Many such queries come to members of Congress unbidden, often long before they actually leave.
Former Rep. Bill Gradison, an Ohio Republican, said he was first sought out for a job lobbying for the health insurance industry shortly after winning reelection in 1992. Gradison, who was a senior Republican on an important health subcommittee, resigned from the House to take the job a few months later.
Former Sen. Warren B. Rudman (R-N.H.) said he was deluged with job offers from the day he announced he would not run for reelection. Rather than risk a conflict of interest, he told all supplicants that he would not talk until after he had left office.
“People are best to get out of Congress and then decide what to do,” Rudman said.
But a former member of Congress who asked not to be named said he could not afford the luxury of waiting to begin a job search. He said he had extensive conversations with a variety of firms before he left office. “Most of us need a check on the 1st of January,” he said.

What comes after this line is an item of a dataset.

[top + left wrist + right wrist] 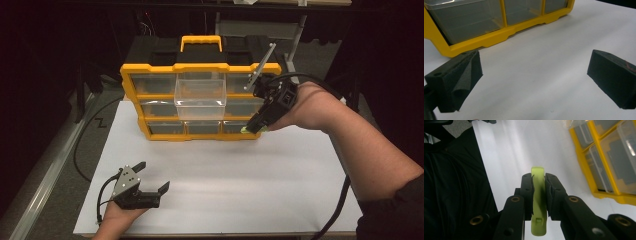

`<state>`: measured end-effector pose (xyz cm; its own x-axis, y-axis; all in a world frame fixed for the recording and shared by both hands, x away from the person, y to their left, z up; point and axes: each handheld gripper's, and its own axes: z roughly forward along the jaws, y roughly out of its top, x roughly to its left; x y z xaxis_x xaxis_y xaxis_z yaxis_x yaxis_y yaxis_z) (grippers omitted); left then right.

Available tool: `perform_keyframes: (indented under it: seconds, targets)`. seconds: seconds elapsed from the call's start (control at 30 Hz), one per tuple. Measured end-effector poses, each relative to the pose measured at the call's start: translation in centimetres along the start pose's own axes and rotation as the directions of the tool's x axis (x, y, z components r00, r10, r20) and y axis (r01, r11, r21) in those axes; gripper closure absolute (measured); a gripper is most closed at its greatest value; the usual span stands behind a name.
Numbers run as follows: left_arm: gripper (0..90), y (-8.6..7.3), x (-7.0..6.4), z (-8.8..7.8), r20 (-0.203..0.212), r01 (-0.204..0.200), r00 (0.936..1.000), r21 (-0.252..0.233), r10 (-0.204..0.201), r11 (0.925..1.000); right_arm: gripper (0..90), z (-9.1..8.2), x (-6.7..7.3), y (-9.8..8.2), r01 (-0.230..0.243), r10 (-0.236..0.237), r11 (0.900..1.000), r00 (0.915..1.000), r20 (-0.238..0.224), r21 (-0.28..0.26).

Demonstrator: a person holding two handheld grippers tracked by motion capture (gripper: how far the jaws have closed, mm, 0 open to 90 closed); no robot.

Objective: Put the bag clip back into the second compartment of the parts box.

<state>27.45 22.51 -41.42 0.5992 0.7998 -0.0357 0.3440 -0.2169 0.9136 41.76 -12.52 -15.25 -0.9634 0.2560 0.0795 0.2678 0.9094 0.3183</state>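
A yellow and black organiser box [150, 75] with clear drawers stands at the back of the white table. One clear drawer [200, 97] in its middle column is pulled out toward me. My right gripper [252, 129] hovers at the box's lower right corner, shut on a flat lime-green piece [538, 200] that sticks out past the fingertips [527, 185]. My left gripper [152, 176] rests low near the table's front left, jaws wide apart with nothing between the pads [461, 77]. The box's bottom drawers [469, 22] lie ahead of the left gripper.
The white table top [225, 170] ends at a front edge near the left hand. A black cable [82, 145] loops off the table's left side. The person's dark sleeve [454, 190] is close behind the right gripper. Dark floor and stands surround the table.
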Motion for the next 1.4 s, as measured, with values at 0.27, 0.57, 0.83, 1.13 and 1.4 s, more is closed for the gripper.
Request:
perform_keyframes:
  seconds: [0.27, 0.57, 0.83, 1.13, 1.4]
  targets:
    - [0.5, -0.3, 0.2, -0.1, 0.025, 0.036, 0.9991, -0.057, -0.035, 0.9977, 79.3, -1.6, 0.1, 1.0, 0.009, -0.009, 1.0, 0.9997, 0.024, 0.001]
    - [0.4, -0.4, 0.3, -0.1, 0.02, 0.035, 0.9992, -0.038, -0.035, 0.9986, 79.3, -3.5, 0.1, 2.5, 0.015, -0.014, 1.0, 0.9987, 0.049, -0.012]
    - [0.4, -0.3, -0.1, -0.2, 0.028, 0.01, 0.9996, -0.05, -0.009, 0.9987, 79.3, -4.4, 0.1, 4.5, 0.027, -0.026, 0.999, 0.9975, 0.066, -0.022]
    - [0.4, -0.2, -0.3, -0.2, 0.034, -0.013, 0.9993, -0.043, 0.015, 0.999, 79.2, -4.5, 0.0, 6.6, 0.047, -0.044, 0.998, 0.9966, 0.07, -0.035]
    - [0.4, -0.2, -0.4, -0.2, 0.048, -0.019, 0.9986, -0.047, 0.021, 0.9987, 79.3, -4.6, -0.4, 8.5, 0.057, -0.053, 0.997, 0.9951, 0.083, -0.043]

But he objected to what Tauzin had been doing because it was “unseemly” to entertain a job with an industry that so directly benefited from a major piece of legislation he had crafted.
Rumors about Tauzin’s retirement from Congress began swirling months ago with reports that he was in line to succeed Jack Valenti as head of the Motion Picture Assn. of America -- a job reportedly worth more than $1 million a year. In mid-January, Tauzin unexpectedly turned the position down.

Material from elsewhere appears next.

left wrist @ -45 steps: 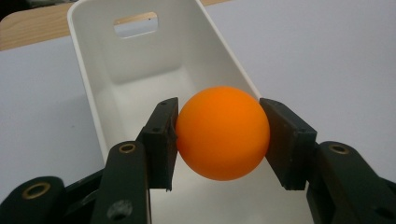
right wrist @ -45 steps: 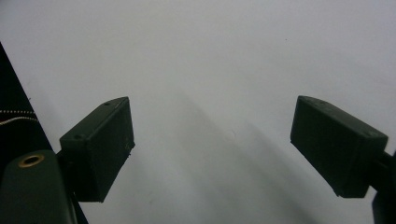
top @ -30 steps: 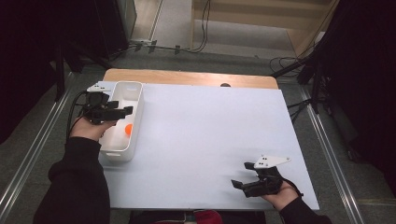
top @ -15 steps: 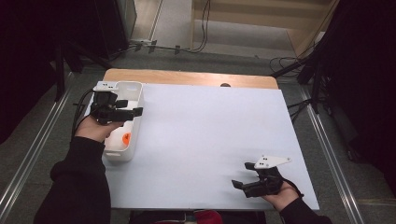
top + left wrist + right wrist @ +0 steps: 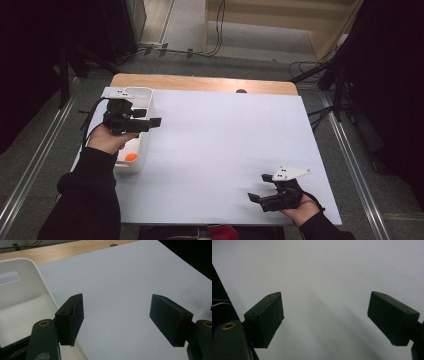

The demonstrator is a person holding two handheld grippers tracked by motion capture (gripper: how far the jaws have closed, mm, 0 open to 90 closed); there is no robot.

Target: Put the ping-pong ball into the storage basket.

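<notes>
Far left in the high view, the left gripper (image 5: 152, 121) hangs over a white plastic bin (image 5: 141, 95), its black jaws pointing out past the bin's right rim toward the open table. An orange ball (image 5: 131, 157) sits in the bin's near end, just behind and below the hand; the hand and sleeve cover the middle of the bin. The left gripper view has the ball out of frame and gives instead the bin (image 5: 22, 285) up close: smooth, glossy walls, rounded corners, a slot handle in the far end, its rim running under the left jaw. The left gripper's (image 5: 117, 322) blocky matte jaws stand well apart with nothing between them; they have just been opening.

The middle is a flat white sheet (image 5: 225, 150) over a wooden tabletop (image 5: 200, 83), whose bare strip shows along the far edge with a small dark hole in it.

At the right, near the table's front edge, the right gripper (image 5: 256, 197) points left, a pale three-cornered plate on top. Its own view looks across plain white surface (image 5: 324, 272): the right gripper's (image 5: 325, 320) jaws gape wide, holding nothing. A dark strip at that frame's left edge is too dim to make out.
</notes>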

Valenti said Tauzin told him “he was given a very, very generous offer from another enterprise.” Tauzin’s spokesman said he turned the movie job down because of health concerns. He had been hospitalized twice in the last two months for a bleeding ulcer, and did not want to travel as much as the movie job would require.

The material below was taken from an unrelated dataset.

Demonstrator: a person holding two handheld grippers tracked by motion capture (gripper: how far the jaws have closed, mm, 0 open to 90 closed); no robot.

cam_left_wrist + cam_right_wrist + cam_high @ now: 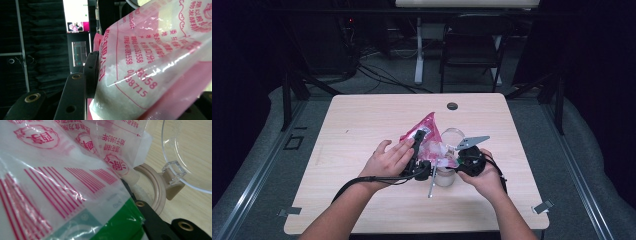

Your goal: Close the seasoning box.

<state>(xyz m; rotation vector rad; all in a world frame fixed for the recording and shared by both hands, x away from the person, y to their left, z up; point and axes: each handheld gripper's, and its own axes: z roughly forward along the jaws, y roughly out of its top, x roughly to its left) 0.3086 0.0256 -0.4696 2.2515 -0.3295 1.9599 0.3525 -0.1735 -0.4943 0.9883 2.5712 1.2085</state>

After word surfaced that the other job prospect was an even more generous offer from the drug industry group, consumer organizations and Democrats exploded. They said the job would amount to a reward to Tauzin for helping deliver a Medicare bill last year that was strongly supported by the drug industry.
Johnson, Tauzin’s spokesman, said that the congressman was not in formal negotiations with the drug group and had not been given a contract proposal. Still, to avoid the appearance of impropriety, Tauzin announced last week that he would recuse himself from healthcare issues.
Even after that, concern spread within Tauzin’s party. Rep. Deborah Pryce (R-Ohio) said some Republicans were worried that Tauzin was making it easier for Democrats to continue attacking the Medicare bill as a giveaway to the drug industry. The pharmaceutical group represents major drug companies such as Merck & Co. and Johnson & Johnson.
Johnson said that Tauzin’s decision to step down as chairman was his own and was not forced on him by Republican leaders. Having decided last weekend not to run for reelection, Tauzin said in his letter of resignation to House Speaker J. Dennis Hastert (R-Ill.) that he wanted to step down as chairman to “focus on whatever future awaits me and my family.”